Sunday, October 11, 2009

Two Poems by former Quad City Poet Laureate Dick Stahl

Hello!  Today we are very fortuante to have two poems from the first Quad City Poet Laureate Dick Stahl.  Dick has long been a prominent poet in the QC area and we are thrilled to have him participate in this project.  Here's what he had to say about his contributions:

I chose "Cities & Memory" because I learned Davenport in the late 1940s and most of the 50s by going with my dad on his milk route every day in the summer and on Saturdays the rest of the year. I still remember his customers on parts of this route and many of the interesting people along the way.

Thannks very much again to Mr. Stahl for his contribution to this project & to the poetry/writing scene throughout his lifetime.  Enjoy!  Comment!  Share this link with friends! 


City Excursion



Davenport is not the grand Mississippi River,
not her star-studded troughs
of sun stipples, her slow, lazy roll of sleepy
winks, her reaching foamy fingers
of slapping waves
against the seawall in Le Claire Park, her eddies
that turn everything
around like feverish, dancing
dervishes, her five mile-per-hour speed chase
on the waterway, her silver streak
of Rapids' water that assays the boom
of the mother lode of rivers,
her East-to-West flow
that resets all compasses or her spring rise like a goddess
that calls all souls to their knees.


So watch your step
when you board the Pipe Dream
docked here. The waters beneath its deck
charm like none other. Their spells
splash with fantastic spirits.
You won't recognize the heaven-gazing spires,
bank clock, crowded streets,
sloping, brick levee and band shell
from your deck chair.
You won't even recognize yourself
after this excursion
on fabled waters. Discover something
of his river, and you'll discover something more
about this grand city
you call home.



Learning Davenport by Route

for Victor and George
names of my grandfather's milk
wagon team of horses


"What's Tuesday's next milk stop?"
my mother asked her father on the wagon. "Don't ask me,
ask them!" he responded, pointing
to Victor and George.


His team knew the daily stops
like they knew the way
to the barn. Blinders did not stop them
from stopping at all paying customers from Waverly Road
east along West Locust Street past the Fairgrounds
to Five-Points.


Nicknamed "Half Pint," I learned my father's Waage's Dairy
route for Tuesday. Dempsey Hotel, Colorado Cafe, Bishops
and Times Cafeteria, then the Second Street strip:
Kresge's, Woolworth's, Schlegel's and Grant's.

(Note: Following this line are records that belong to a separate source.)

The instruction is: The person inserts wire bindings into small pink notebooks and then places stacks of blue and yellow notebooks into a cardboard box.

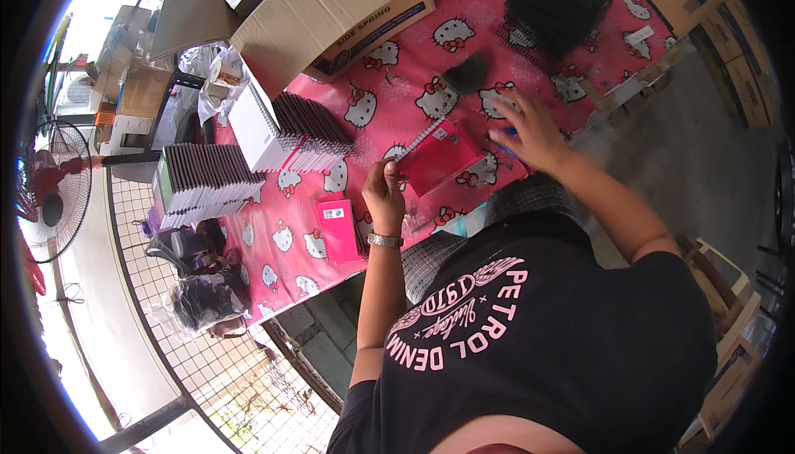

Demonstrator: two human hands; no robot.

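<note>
A pink notebook [439,156] with a pale sticker lies slanted in front of me, a spiral-like strip along its upper left edge. At its left end, my left hand [386,195] pinches the corner between thumb and fingers. My right hand [530,132] hovers just beyond the notebook's right end, slightly blurred, its fingers stretched out and apart. Partly hidden beneath that hand is a small blue thing [508,146]; its kind and whether the hand touches it are unclear. A second pink notebook [339,230] rests on the table, left of my left forearm.
Pink cartoon-patterned cloth [283,237] covers the table. Spiral-bound notebooks stand in two stacks, a white one [258,127] and a dark-edged one [203,181]. Farther off are a cardboard box [373,31], a dark pad [466,74] and a black wire heap [551,11]. A fan [56,197] stands left.
</note>
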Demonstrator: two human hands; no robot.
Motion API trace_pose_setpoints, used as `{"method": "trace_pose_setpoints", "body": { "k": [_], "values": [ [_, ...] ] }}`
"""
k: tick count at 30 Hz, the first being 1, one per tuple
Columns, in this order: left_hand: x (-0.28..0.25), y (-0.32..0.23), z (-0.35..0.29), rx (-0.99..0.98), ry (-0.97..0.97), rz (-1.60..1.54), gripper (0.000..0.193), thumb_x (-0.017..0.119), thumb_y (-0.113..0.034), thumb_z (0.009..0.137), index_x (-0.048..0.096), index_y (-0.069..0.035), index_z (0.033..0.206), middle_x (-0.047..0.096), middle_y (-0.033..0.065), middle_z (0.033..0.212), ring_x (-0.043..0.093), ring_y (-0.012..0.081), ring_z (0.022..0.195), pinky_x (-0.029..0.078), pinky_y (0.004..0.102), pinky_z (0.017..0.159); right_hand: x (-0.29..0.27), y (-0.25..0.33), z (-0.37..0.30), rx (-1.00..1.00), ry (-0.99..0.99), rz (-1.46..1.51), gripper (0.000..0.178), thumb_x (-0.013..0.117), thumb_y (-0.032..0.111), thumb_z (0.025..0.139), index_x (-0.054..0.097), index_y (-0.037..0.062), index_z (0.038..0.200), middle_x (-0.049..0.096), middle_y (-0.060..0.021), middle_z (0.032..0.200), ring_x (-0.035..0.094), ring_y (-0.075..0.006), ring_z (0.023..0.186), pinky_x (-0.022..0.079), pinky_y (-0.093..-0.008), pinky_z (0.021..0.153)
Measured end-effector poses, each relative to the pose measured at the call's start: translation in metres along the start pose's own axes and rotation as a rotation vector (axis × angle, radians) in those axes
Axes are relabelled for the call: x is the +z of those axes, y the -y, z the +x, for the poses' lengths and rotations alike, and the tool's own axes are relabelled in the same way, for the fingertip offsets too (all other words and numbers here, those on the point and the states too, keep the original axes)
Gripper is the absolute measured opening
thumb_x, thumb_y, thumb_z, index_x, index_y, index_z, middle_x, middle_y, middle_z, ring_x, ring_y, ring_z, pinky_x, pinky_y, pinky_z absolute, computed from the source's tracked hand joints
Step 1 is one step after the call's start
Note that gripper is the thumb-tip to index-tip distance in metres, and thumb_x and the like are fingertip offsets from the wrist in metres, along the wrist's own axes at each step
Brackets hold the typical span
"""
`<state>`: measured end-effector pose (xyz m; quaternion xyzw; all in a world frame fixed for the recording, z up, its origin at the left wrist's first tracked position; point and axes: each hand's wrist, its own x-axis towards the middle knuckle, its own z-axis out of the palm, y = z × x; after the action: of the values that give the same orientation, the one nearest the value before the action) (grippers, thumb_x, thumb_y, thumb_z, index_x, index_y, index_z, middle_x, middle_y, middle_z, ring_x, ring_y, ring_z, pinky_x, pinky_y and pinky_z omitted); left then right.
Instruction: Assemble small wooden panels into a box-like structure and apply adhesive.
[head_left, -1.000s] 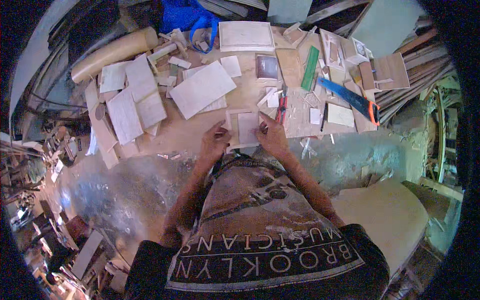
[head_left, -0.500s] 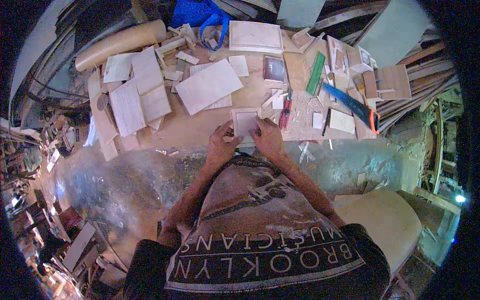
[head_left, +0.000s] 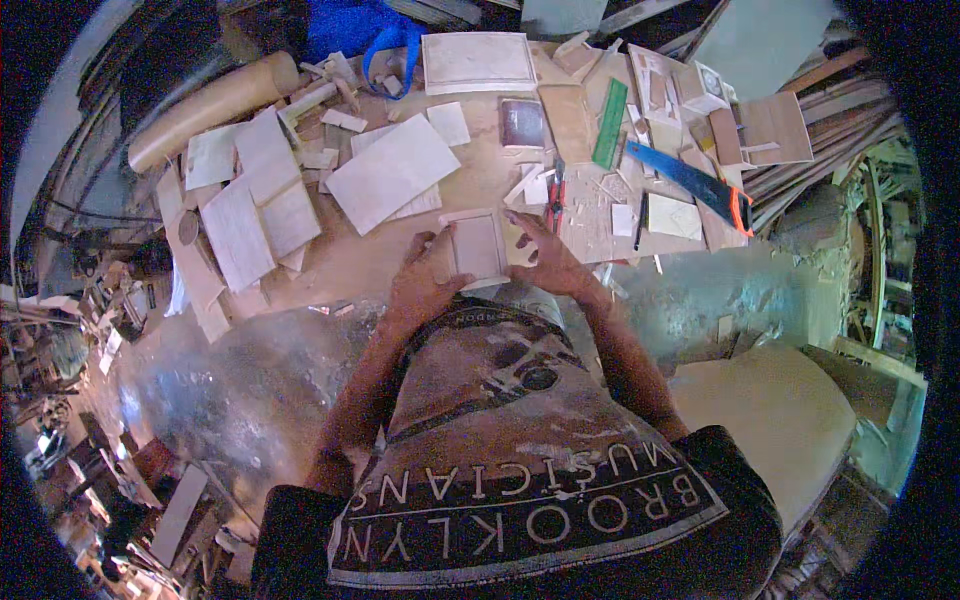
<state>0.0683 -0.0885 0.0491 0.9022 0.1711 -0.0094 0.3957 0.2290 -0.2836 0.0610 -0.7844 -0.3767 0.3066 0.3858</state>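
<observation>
A small, square, pale wooden frame with raised edges lies at the table's near edge, in front of my body. My left hand is closed along its left side, with the thumb near the lower corner. My right hand is at the right side, fingers spread and curved, close to the frame's edge. Just beyond that hand lie a slim red-and-black hand tool and small pale wood strips.
Thin wood sheets cover the table's left half. A green ruler, a blue handsaw with an orange-edged handle and a black pen-like stick lie to the right. A dark square piece sits at the back.
My right hand has come off the frame's face and opened out to its right. My left hand stays at the left side. The whole view has shifted slightly.
</observation>
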Motion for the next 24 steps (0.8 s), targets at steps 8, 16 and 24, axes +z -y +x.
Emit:
{"method": "trace_pose_setpoints", "body": {
  "k": [8, 16, 24],
  "values": [
    [-0.005, -0.004, 0.005, 0.022, 0.002, 0.038, 0.085, 0.081, -0.031, 0.07, 0.039, -0.011, 0.141, 0.045, 0.0195, 0.13, 0.054, 0.0402, 0.114, 0.048, 0.0474, 0.094, 0.009, 0.001, 0.009, -0.148, 0.004, -0.055, 0.078, 0.078, 0.02, 0.073, 0.042, 0.0169, 0.143, 0.045, -0.0128, 0.135, 0.059, -0.0242, 0.097, 0.055, -0.0344, 0.072],
    [-0.001, 0.008, 0.011, 0.052, 0.065, 0.074, 0.093, 0.084, -0.031, 0.065, 0.037, -0.007, 0.141, 0.041, 0.0193, 0.139, 0.048, 0.0402, 0.123, 0.045, 0.0452, 0.101, 0.009, 0.002, 0.012, -0.202, -0.009, -0.046, 0.075, 0.076, 0.021, 0.075, 0.042, 0.0163, 0.142, 0.046, -0.0127, 0.134, 0.056, -0.0245, 0.098, 0.053, -0.0326, 0.067],
    [-0.028, 0.001, 0.002, 0.056, 0.115, -0.248, 0.102, 0.085, -0.033, 0.064, 0.03, -0.011, 0.147, 0.028, 0.0189, 0.149, 0.045, 0.0408, 0.126, 0.043, 0.0459, 0.104, -0.012, 0.012, 0.002, -0.132, 0.059, -0.005, 0.089, 0.078, 0.021, 0.072, 0.032, 0.0174, 0.148, 0.038, -0.0142, 0.14, 0.052, -0.0287, 0.11, 0.051, -0.0389, 0.082]
  ]
}}
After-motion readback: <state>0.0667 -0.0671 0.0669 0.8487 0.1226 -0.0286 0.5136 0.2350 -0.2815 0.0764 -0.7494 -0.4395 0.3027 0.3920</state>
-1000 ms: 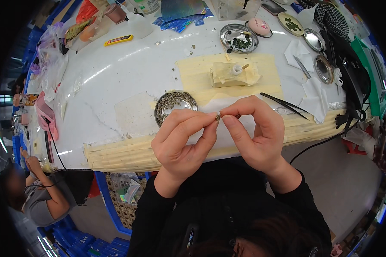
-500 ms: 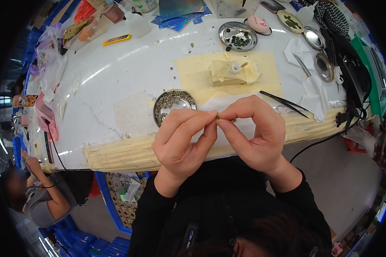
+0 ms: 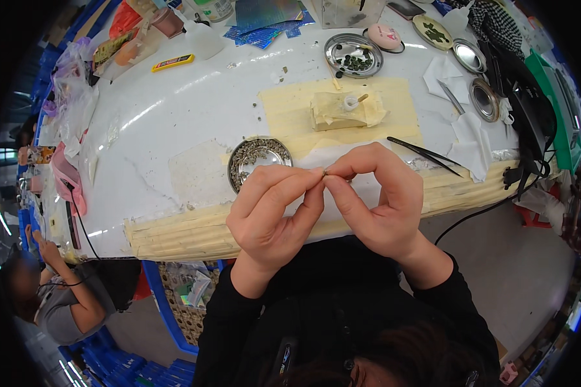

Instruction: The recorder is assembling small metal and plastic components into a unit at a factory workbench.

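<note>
Between my two hands, at the fingertips, is a tiny brownish piece (image 3: 326, 173), too small to make out. My left hand (image 3: 274, 209) pinches at it from one side, and my right hand (image 3: 377, 197) pinches from the other with thumb and forefinger. Just behind my left hand stands a round metal dish (image 3: 285, 153) holding many small greyish bits. Black tweezers (image 3: 423, 156) lie to the right of my right hand. Farther back, a block wrapped in cream tape (image 3: 323, 115) carries a small white cup (image 3: 350, 103) with a wooden stick in it.
A metal dish (image 3: 376, 67) of dark green pieces stands at the back, near a pink round object (image 3: 385, 37). Metal lids (image 3: 484, 100) and white tissues (image 3: 470, 149) lie at right. A yellow-cased knife (image 3: 173, 62) lies back left. Another person (image 3: 71, 297) sits at far left.
The whole view has shifted very slightly. Both hands keep their pinch, and the tiny piece appears turned a little between the fingertips.
</note>
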The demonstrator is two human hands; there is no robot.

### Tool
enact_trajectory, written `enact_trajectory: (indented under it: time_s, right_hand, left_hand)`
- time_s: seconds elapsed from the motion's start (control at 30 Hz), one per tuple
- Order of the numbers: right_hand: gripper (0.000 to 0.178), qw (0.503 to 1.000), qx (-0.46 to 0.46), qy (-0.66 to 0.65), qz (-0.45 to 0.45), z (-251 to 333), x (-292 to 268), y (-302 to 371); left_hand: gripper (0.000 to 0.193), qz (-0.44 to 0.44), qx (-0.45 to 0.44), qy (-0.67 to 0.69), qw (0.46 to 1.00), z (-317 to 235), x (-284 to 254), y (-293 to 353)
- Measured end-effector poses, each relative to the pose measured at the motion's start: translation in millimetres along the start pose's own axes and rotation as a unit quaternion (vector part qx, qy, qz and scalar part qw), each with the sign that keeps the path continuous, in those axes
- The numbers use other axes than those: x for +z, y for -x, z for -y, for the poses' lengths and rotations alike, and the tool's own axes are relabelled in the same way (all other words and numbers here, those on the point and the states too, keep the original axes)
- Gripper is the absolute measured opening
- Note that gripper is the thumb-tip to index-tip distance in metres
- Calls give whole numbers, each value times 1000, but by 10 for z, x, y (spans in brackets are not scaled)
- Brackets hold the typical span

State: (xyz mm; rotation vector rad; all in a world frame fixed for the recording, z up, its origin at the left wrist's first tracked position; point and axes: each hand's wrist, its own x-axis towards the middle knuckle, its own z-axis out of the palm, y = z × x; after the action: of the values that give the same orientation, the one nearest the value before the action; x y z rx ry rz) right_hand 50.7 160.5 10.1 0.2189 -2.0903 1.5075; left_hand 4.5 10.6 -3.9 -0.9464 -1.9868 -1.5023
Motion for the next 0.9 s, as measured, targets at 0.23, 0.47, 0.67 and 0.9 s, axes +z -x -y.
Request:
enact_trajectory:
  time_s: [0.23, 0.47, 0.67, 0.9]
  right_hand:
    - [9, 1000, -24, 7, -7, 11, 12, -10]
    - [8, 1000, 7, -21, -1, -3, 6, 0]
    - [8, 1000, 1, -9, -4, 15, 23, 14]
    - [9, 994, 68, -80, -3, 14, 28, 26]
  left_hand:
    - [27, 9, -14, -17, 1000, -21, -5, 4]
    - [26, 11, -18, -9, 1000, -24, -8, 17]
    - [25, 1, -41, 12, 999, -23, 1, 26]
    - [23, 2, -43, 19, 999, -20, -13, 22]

While he worked the five-and-dime stores,
I shared my morning with the great Mississippi River.
Leaning against the black railing in Le Claire Park,
I shared my breakfast, a half pint
of fresh chocolate milk,
with the silver power of sun-sparkling waters.


By 10 A.M., we returned to the Colorado Cafe
and headed west on Rockingham Road
to the Double Y Dairy. Then to Rolff Street
and a peak at Rubin Bobo's chimney, a perpetual-motion machine
built in the 1920s near the river and abandoned
when it didn't work. Not a milk stop, but a milestone,
my father said, to man's eternal quest
"to get something for nothing."


With a little horse sense, a high-riding, never-ending river
of fierce undertow and a tall, fireless chimney,
I got something for nothing. I learned a city.
I learned Davenport by route.

 
BIO:  Dick Stahl taught English for 34 and a half years at Davenport Central High School (his alma mater), retiring in 2001. His three books of poetry include After the Milk Route (1988) and Under the Green Tree Hotel (1996), both published by Augustana College’s East Hall Press. Mr. Farnam's Guests, my latest book, was published in 2004 by the Midwest Writing Center. From September 2001 to September 2003, he served as the Quad City Arts' first Poet Laureate.